R repository

From 太極
Jump to navigation Jump to search

How to set up a local repository

Some information here may focus on Windows binary packages

General guide: http://cran.r-project.org/doc/manuals/R-admin.html#Setting-up-a-package-repository

Utilities such as install.packages can be pointed at any CRAN-style repository, and R users may want to set up their own. The ‘base’ of a repository is a URL such as http://www.omegahat.org/R/: this must be an URL scheme that download.packages supports (which also includes ‘ftp://’ and ‘file://’, but not on most systems ‘https://’). Under that base URL there should be directory trees for one or more of the following types of package distributions:

  • "source": located at src/contrib and containing .tar.gz files. Other forms of compression can be used, e.g. .tar.bz2 or .tar.xz files.
  • "win.binary": located at bin/windows/contrib/x.y for R versions x.y.z and containing .zip files for Windows.
  • "mac.binary.leopard": located at bin/macosx/leopard/contrib/x.y for R versions x.y.z and containing .tgz files.

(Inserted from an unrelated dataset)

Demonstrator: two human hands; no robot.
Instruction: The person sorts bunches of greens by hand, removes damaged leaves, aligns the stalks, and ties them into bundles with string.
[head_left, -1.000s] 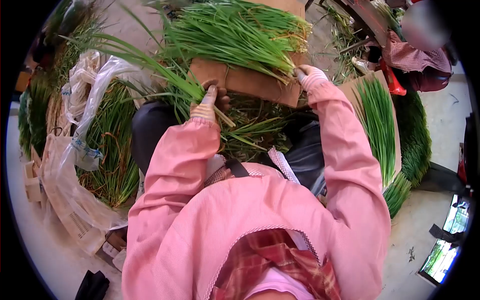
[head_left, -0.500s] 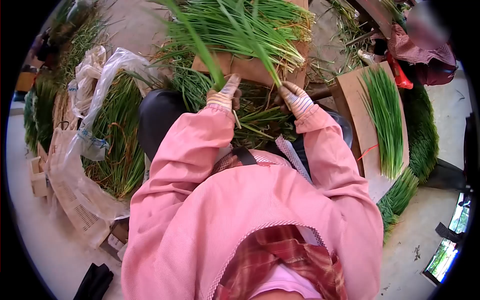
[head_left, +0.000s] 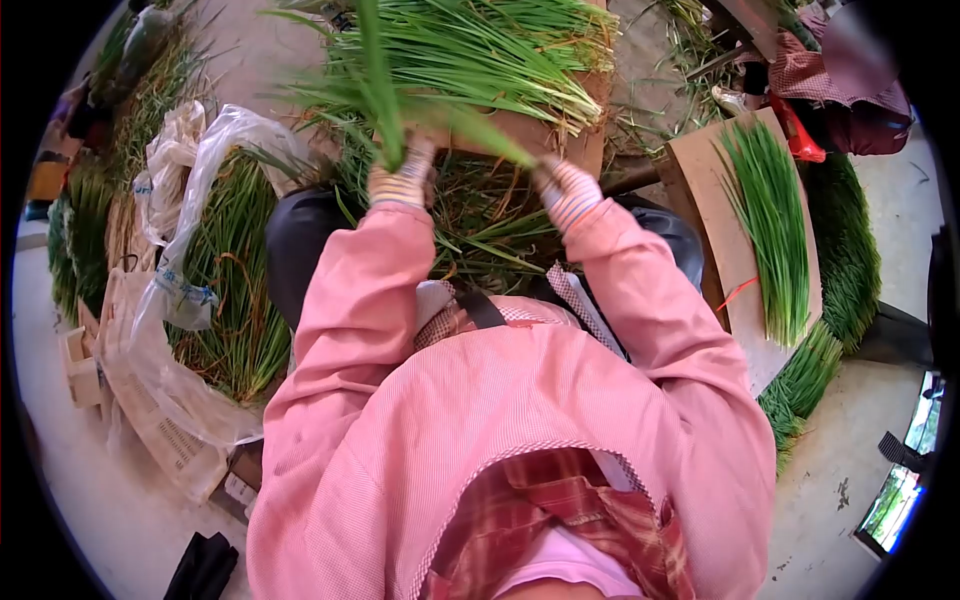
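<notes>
My gloved left hand (head_left: 403,178) is closed around the lower ends of a small bunch of garlic chives (head_left: 380,95), whose leaves point up and are smeared by motion. In my gloved right hand (head_left: 566,188), a few more blurred chive leaves (head_left: 475,128) are pinched, slanting up to the left. Just beyond both hands lies a large pile of chives (head_left: 470,60) on a cardboard sheet (head_left: 520,132), white ends facing right. Loose leaves and dry trimmings (head_left: 490,225) lie between my knees, below the hands.
To the left, a plastic-lined crate (head_left: 160,370) holds more chives (head_left: 230,270). A neat chive bundle (head_left: 765,230) rests on a board (head_left: 715,190) at right, near a red tie (head_left: 738,292). More chives (head_left: 845,250) stand beyond it. Another person (head_left: 840,80) sits at upper right.
Both hands have shifted left and slightly away from me. The right hand's leaves have swung down to the left, towards the bunch in the left hand.
</notes>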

Each terminal directory must also contain a PACKAGES file. This can be a concatenation of the DESCRIPTION files of the packages separated by blank lines, but only a few of the fields are needed. The simplest way to set up such a file is to use function write_PACKAGES in the tools package, and its help explains which fields are needed. Optionally there can also be a PACKAGES.gz file, a gzip-compressed version of PACKAGES—as this will be downloaded in preference to PACKAGES it should be included for large repositories. (If you have a mis-configured server that does not report correctly non-existent files you will need PACKAGES.gz.)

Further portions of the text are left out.